WORK TASK: If a line of the records holds the word "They", copy it out.

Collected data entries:
_ _ _ _ _ _ _

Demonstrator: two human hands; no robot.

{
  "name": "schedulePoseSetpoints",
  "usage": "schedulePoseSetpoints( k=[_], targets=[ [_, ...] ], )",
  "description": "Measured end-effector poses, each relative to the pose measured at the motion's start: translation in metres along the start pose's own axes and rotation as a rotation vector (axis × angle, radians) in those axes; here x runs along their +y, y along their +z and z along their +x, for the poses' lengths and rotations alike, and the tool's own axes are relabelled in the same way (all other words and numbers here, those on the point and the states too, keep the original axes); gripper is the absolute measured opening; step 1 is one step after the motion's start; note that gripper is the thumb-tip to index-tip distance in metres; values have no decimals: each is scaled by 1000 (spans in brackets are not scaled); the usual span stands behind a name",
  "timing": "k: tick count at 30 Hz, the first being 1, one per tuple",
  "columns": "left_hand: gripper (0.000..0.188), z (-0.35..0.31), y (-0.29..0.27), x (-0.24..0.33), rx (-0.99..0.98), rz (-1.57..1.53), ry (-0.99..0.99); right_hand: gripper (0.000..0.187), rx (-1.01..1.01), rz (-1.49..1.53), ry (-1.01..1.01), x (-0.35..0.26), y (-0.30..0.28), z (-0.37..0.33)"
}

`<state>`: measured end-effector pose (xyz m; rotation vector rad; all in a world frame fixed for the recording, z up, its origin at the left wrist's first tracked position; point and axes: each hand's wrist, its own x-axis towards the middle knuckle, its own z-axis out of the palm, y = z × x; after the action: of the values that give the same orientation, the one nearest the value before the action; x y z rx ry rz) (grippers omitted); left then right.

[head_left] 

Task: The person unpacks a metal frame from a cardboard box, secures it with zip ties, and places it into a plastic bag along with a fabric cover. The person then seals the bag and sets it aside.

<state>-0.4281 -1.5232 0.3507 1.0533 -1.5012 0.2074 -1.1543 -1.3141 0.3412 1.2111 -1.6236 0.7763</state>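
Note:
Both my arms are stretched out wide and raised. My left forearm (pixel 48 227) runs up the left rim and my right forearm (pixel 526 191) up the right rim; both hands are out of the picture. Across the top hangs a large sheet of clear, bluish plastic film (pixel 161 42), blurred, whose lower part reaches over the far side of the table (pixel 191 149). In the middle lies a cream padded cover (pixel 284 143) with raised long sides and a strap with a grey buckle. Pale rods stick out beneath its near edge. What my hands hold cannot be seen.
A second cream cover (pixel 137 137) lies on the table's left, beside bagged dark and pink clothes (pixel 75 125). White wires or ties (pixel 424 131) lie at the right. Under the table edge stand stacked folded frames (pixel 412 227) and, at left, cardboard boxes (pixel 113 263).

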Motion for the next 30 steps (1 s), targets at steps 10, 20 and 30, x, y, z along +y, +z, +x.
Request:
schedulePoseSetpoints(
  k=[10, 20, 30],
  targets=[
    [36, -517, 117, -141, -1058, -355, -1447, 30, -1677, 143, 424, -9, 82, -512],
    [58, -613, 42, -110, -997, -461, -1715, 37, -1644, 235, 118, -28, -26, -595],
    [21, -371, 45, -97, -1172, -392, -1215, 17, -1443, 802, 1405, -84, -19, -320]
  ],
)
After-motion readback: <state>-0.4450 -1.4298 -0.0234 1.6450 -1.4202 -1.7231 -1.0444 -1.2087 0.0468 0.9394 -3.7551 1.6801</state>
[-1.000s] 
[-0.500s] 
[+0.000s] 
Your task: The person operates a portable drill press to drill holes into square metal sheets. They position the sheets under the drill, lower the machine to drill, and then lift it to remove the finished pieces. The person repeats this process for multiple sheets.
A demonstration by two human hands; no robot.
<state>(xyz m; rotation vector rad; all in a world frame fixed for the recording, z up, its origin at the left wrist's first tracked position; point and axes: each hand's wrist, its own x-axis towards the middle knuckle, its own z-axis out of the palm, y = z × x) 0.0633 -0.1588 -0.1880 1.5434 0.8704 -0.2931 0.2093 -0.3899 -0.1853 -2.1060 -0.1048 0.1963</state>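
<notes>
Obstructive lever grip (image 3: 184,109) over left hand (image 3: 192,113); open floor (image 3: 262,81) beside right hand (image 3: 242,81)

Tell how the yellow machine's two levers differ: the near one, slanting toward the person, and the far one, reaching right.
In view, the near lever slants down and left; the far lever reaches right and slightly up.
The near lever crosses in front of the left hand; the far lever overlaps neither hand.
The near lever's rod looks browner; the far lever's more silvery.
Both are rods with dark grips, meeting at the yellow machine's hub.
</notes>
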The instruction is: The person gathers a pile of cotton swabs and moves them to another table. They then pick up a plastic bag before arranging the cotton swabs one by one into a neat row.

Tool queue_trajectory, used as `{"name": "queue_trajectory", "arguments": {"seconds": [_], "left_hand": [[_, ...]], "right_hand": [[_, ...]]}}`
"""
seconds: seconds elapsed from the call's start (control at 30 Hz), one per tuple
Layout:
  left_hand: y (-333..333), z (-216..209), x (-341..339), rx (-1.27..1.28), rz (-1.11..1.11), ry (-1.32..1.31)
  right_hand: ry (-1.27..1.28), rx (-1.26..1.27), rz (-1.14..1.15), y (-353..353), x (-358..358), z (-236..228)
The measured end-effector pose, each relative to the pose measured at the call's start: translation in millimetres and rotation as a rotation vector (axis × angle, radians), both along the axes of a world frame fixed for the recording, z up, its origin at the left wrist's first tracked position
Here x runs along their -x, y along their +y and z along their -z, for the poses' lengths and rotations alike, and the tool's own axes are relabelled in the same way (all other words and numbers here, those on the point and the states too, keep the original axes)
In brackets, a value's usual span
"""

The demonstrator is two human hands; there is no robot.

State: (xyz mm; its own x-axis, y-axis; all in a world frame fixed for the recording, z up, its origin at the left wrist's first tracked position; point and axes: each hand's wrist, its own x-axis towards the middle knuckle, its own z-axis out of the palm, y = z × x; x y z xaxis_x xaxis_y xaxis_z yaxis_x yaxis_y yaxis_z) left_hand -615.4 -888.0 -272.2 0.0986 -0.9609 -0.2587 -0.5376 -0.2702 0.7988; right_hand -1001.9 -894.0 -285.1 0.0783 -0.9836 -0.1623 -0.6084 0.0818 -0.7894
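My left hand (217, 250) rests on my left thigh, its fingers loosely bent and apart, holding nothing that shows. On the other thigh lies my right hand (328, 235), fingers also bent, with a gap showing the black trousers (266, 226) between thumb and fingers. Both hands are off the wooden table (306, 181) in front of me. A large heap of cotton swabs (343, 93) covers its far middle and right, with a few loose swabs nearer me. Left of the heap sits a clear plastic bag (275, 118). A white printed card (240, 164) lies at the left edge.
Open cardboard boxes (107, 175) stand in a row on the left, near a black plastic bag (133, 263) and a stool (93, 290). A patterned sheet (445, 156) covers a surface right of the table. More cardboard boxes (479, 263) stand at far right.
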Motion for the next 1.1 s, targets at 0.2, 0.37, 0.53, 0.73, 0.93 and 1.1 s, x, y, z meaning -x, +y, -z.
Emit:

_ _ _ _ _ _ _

COMPLETED EXERCISE:
Your task: The person operates a portable drill press to drill holes into square metal sheets. They position the sheets under the drill, lower the machine to drill, and then lift it to remove the finished pieces. The person repeats this process for multiple sheets.
The instruction is: The person gathers a pile of cotton swabs and moves them to another table. They then pick up a plastic bag before arranging the cotton swabs one by one into a neat row.

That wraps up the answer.